With statutory teacher assessment cancelled in 2020 and again in 2021, it will be three years since schools have received an external moderation visit for KS2 writing. It’s true, with just 25% of schools externally moderated in any one year, there’s typically a gap of four years between visits for most schools. But it’s quite possible that, this year, we might all be feeling a little rusty.
So what’s the best way to make sure that you’re well prepared for key stage 2 writing moderation? The guidance is clear that the best way for a school to prepare for external moderation is to have robust internal assessment processes in place. But what might these look like in practice?
Ensure a strong evidence base
Throughout year 6, pupils should be given the opportunity to write for different purposes and audiences, using different levels of formality. By the end of the key stage, they should have a wide range of writing that demonstrates their attainment.
Remember, there’s no need to put together portfolios of work – it’s up to you how you present your evidence. For the most part, the classwork in pupils’ exercise books – if that’s how they work – will be just fine. What matters is that the evidence is sufficient to show what they have achieved in relation to the key stage 2 TA writing framework.
To help support teachers with the teaching and assessment of writing in year 6, we developed Bite into Writing. The resource contains sets of exemplars of pupils’ writing based on quality texts. Each piece of writing is annotated to show how it meets the ‘pupil can’ statements in the TA framework, and an overall commentary explains how the pieces contribute to an overall judgement at a particular standard. The teaching and learning activities provide opportunities for a wide range of writing, and there’s a useful writing showcase record to help you and your pupils keep track of their work.
Make accurate assessment judgements
You’ll need to use the TA framework to arrive at a judgement for each pupil, focusing on the way your pupils’ writing meets the ‘pupil can’ statements – there’s plenty of helpful advice to support your understanding of the criteria in our previous blog: Applying the TA framework criteria to pupils’ writing.
Some teachers like to use a checklist to tick off the evidence for each ‘pupil can’ statement in their pupils’ writing, and this can be helpful – but caution is needed here as it can lead to an atomistic approach and feature spotting.
It’s also important to remember that the examples in some of the statements are just that: examples. So there’s no point in hunting for passives, or modal verbs, or contracted forms unless you’re actually looking to see whether they’ve been used appropriately to suit the audience and the purpose of the writing. It’s worth noting that not every piece of formal writing requires use of the passive, just as not every piece of informal writing requires the use of contracted forms – there are many different ways of conveying levels of formality.
Of course, you’ll also need to make sure that the evidence you’re drawing on represents your pupils’ independent work.

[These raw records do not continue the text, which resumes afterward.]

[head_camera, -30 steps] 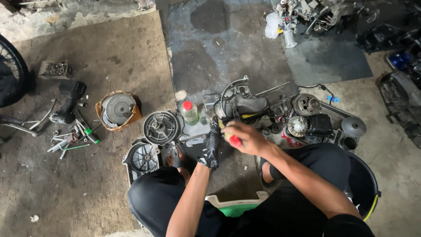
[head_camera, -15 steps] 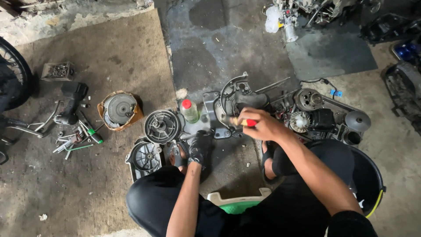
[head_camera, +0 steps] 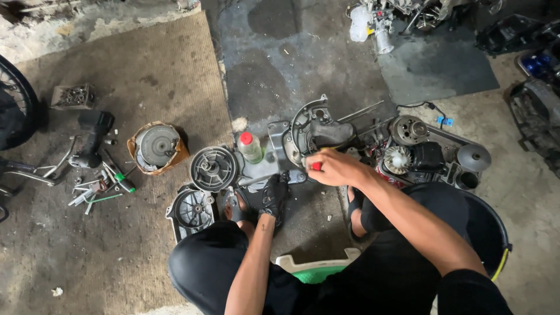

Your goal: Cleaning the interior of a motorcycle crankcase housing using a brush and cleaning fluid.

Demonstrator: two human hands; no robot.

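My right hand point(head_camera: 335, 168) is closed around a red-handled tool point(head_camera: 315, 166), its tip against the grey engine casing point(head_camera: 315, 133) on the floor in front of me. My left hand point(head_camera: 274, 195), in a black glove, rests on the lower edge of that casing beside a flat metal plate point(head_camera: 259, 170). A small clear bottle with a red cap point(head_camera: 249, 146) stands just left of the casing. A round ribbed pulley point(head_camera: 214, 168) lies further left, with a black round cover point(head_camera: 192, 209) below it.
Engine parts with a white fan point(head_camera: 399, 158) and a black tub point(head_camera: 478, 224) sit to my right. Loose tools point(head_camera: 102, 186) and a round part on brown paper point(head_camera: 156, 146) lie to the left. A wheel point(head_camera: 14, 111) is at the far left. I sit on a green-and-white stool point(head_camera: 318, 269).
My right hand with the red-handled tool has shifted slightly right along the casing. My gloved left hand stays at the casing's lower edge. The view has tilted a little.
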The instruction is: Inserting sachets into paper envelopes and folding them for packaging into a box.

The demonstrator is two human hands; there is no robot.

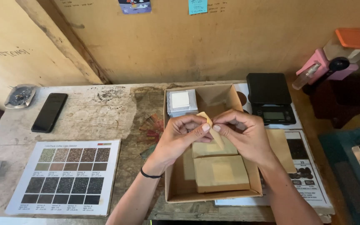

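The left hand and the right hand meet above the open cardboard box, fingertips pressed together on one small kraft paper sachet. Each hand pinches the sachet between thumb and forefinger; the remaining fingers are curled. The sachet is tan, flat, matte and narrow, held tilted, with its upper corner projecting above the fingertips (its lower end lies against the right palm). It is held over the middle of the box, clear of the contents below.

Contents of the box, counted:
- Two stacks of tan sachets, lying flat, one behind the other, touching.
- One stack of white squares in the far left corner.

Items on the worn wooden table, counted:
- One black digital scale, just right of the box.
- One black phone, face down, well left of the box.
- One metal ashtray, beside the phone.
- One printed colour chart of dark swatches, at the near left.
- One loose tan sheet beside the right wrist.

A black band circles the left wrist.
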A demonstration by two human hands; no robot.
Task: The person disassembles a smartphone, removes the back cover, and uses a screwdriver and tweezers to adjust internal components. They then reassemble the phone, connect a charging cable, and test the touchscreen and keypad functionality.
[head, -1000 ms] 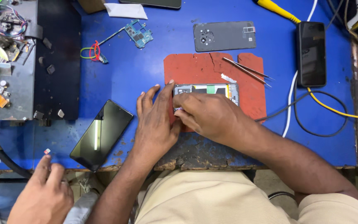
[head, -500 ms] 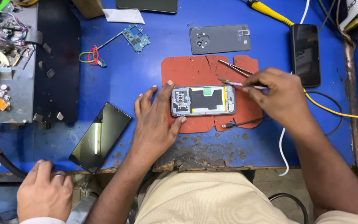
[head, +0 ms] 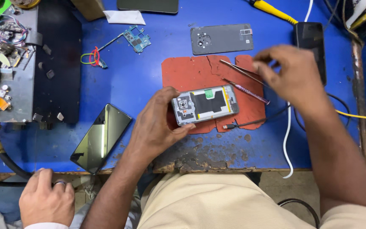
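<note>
Since half a second ago, the right hand [head: 295,74] has lifted away from the phone and now hovers, blurred, over the right edge of the red mat [head: 183,76], near the tweezers [head: 238,70]. Its fingers are curled loosely together; whether they pinch anything cannot be told through the blur. The left hand [head: 155,127] has stayed put, palm down on the worktop [head: 149,68], thumb and forefinger spread around the left end of the opened phone [head: 205,104], touching its edge and steadying it.

That phone lies face down on the mat, back cover off, showing a dark shield, a green patch and a yellow strip along its right side. Just right of it a thin pink-handled tool [head: 246,91] lies slanted on the mat, beside the tweezers. A dark cable plug [head: 230,126] rests at the mat's lower edge.

Above the mat lies a grey back cover [head: 222,39]. A black phone [head: 312,40] sits at the right, partly behind the right hand, with a white cable [head: 285,144] and a yellow cable [head: 356,116] running past it. A small blue circuit board [head: 137,39] lies at upper left, with looped coloured wires [head: 92,57] near it. Another phone with a dark glossy screen [head: 101,138] rests tilted at the worktop's front edge, well left of the left hand.

At lower left, another person's hand [head: 47,201], wearing a ring, sits below the worktop's edge.
</note>
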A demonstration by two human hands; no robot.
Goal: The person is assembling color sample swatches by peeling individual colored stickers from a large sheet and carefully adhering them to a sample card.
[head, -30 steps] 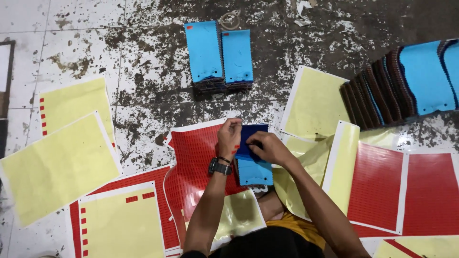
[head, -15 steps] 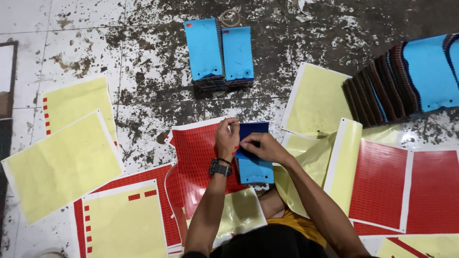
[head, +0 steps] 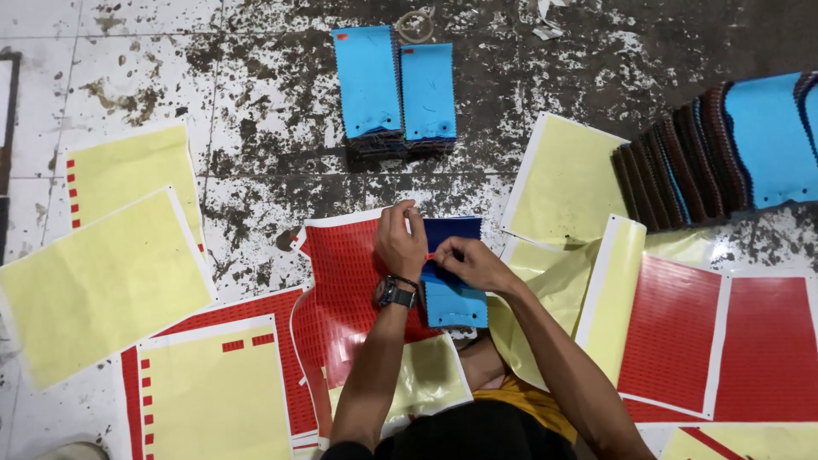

It can be difficult when you know how hard a particular pupil has worked, or how they’ve struggled to cope with various difficulties – even more so in the light of the past two challenging years. But it’s vital that judgements are made objectively, and there are two things that will help with this: one is having a broad and robust evidence base; the other is internal moderation.
Moderate internally – within and (where possible) across schools
As teachers, you know your pupils well. So to make sure that your judgements are as objective as they can possibly be – and consistent with the judgements made by other teachers in other classes and in other schools – it’s important to have some form of internal moderation in place.
Regular and ongoing discussions of pupils’ writing might be built into your cycle of staff meetings. In larger schools, you might work in year teams to make sure that your judgements are consistent with each other; in smaller schools, you might work with colleagues across a key stage. There are benefits to this whole school approach too, with discussions around task setting, curriculum mapping and progression arising naturally in context.
When complemented by all those informal discussions that take place on a more ad hoc basis, you’ll be well on the way to developing a confident and informed model of internal moderation across your school.
It can be both informative and reassuring to work collaboratively with other schools to moderate samples of writing – perhaps as part of a cluster arrangement. Under normal circumstances, lots of schools do this. If you’re able to meet at different points throughout the year, the process can be formative too, with helpful discussions around next steps in learning for pupils.
What does an effective professional discussion look like?
External moderators will need to review the evidence you’ve presented. They may do this alongside you, or they may take some time alone to read and consider it before they discuss it with you. Either way, the professional discussion is central to an external moderation visit.
Some of the most effective professional discussions we’ve observed have involved the moderator and teacher working closely together. The moderator might draw on their experience to prompt and support you, but you’ll need to be able to articulate your understanding of the standards, explaining the reasons for your judgements by drawing on the evidence in your pupils’ writing.
When effectively managed, teachers often tell us they find the professional discussion excellent professional development. But you do need to be prepared for it in order to play a full and active part. By having regular discussions with colleagues about pupils’ writing in relation to the TA framework criteria, you’re actually modelling and participating in the kind of discussion you’ll need to have with an external moderator, should they visit.